|Topic Review (Newest First)|
|11-29-2012 11:16 PM|
Originally Posted by scrotumphillips View Post
Also the park board has a wider center base on the TBT than the Freestyle board.
|11-29-2012 10:10 PM|
|scrotumphillips||The Freestyle is just a differently labeled Bataleon Evil Twin, correct?|
|11-29-2012 08:12 PM|
Originally Posted by SHREDDER97 View Post
Also I wouldn't say it is soft by any means.
|11-29-2012 06:10 PM|
Good review, man.
TBT kills pow, btw. I have a whatever which is on the softer side, but not a noodle, and it really did....Whatever.
Medium soft, for me, means that while it may take a little effort to get into presses, you're not fighting the board. Also, on tougher terrain, it'll do it, but you normally want a stiffer baord.
Probably my favorite flex. 4-5 outta 10
|11-29-2012 05:57 PM|
|SHREDDER97||Medium stiff flex? Did you mean medium soft?|
|11-29-2012 05:30 PM|
Lobster Freestyle 2012/2013 Board review
I figured I would do a quick review on my new board for this year.
We will be talking about the Lobster Freestyle 2012/13
Specs-I am riding the 152 cm version (Burton Missions Bindings). The board has a medium to stiff flex, and a cambered profile, with Triple Base Tech.
(if you don't know what triple base is I suggest watching this video https://vimeo.com/26479625 and checking out this web page Lobster Snowboards)
Initial thoughts- This was the first board I have ever ridden that had Triple Base Tech (Or TBT) Also keep in mind this was my first day riding in over 8 months.
The first few runs made me feel a bit rusty as I got adjusted to TBT. On a normal board when you carve you feel your edge immediately bite into the snow, however on this there is this feeling of "rolling" onto my edges. The first few runs I would wash out as I tried to bite my edge in and would end up leaning too far and slipping onto my knees/back.
Once I was adjusted carving felt better than it ever has. It makes the board feel much more loose, and "floaty" when I am free riding it. Even with this TBT the board remains very responsive and can maneuver as well as any board I have ridden.
The board also has a lot of pop due to it's flex pattern and camber. This made it a lot of fun to just hop around doing flat ground 180's ect.
After getting adjusted I took the board to the park.
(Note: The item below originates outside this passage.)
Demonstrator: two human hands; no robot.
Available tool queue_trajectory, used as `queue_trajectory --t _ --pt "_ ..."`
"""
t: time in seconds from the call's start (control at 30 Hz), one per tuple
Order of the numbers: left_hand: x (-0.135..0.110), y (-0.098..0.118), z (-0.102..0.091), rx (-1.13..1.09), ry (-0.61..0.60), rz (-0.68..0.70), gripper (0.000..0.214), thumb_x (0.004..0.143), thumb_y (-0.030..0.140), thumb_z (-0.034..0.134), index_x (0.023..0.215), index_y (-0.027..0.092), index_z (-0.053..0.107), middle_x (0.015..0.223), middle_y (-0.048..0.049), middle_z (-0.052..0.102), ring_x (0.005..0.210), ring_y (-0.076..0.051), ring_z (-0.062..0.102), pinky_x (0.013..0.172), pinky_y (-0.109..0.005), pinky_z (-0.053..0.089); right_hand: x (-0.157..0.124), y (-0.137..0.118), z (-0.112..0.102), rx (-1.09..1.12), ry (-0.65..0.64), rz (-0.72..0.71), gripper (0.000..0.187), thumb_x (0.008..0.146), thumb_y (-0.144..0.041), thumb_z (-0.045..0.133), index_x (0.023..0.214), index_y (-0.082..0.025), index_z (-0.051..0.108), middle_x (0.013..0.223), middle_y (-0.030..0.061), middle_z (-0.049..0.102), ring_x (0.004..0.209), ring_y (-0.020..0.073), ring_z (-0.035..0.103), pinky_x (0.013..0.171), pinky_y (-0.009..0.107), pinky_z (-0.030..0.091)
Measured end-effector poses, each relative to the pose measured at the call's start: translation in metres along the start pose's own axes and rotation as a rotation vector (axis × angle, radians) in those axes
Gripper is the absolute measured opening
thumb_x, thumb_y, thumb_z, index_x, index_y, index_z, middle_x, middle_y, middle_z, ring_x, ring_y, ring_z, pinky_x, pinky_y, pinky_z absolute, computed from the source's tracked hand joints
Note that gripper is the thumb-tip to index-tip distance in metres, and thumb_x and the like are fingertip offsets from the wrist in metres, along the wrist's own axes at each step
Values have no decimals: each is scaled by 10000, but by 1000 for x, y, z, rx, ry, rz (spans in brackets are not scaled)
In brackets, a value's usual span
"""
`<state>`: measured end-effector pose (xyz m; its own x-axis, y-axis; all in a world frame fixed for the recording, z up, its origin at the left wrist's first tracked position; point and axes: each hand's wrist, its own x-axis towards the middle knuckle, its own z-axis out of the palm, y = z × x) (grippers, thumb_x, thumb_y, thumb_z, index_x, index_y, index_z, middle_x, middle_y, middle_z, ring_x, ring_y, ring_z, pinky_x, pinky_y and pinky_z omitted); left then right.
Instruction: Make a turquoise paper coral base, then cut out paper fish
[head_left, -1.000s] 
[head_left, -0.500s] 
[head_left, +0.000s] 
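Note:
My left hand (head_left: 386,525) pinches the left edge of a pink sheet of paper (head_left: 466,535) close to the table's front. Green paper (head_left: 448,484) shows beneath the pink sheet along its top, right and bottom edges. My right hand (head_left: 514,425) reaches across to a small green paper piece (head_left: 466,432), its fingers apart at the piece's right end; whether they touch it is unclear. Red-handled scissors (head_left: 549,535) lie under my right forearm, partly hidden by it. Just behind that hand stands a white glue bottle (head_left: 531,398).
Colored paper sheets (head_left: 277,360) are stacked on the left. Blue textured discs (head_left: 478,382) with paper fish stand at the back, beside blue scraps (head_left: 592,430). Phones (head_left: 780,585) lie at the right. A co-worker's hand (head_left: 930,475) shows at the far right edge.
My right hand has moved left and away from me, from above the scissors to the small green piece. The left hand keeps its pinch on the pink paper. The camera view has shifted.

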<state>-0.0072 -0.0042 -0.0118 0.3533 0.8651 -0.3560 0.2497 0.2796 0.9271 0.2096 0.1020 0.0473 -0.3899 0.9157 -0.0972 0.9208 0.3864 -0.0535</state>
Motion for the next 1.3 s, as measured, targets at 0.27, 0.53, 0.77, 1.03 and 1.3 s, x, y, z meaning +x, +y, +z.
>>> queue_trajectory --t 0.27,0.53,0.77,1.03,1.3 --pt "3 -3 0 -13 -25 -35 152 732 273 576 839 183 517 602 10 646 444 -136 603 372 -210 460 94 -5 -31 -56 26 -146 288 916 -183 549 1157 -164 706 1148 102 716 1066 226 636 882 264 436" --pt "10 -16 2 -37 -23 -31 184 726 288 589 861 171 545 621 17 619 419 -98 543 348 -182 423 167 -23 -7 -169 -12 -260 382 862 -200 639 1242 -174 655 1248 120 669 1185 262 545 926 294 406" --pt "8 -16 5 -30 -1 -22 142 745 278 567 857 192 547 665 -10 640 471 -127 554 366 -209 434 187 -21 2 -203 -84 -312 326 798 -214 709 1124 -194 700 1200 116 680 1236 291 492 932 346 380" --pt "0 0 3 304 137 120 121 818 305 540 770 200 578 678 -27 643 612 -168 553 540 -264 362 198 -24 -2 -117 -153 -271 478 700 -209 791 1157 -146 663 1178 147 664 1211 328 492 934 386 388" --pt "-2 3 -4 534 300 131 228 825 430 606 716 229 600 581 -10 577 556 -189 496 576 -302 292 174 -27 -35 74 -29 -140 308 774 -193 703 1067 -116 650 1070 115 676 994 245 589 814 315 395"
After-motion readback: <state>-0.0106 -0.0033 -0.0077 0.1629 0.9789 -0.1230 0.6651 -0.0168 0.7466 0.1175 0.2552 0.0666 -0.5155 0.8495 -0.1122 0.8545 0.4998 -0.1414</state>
This is where the board really shines!
(Our local hill did not have any jumps set up, so I will be updating this thread when I can speak on how the board handles off of kickers.)
The pop is excellent for getting onto taller rails without much effort. You would think TBT would make 50-50's and presses harder but after shaking off the rust they felt as locked in as ever.
My personal favorite part, was how the board handled on perpendicular slides. Frontside and Backside boardslides in the center of the board (With the rail in between the bindings) felt normal. When I started doing slides on my nose, and tails, I could really feel the TBT.
On a normal shaped board when sliding through features sideways you have to be extremely careful to stay flat based. While on this board you still have to keep your base flat, I personally felt as though the TBT lifting my edges away from the rail helps to avoid catching. It made it easier to learn a few new tricks that you have to spin into (like cab 270 front board 270 out on a flat box) The TBT really helps add a jib element to the board and brings the package around full circle for me.
If mother nature agrees with me this year, I will also update this thread on how the board preforms in powder. I imagine the TBT will make all the difference when riding in the white stuff.
Please leave thoughts in the comments. This is my first board review so criticize away, whether it be on content, or structure ect.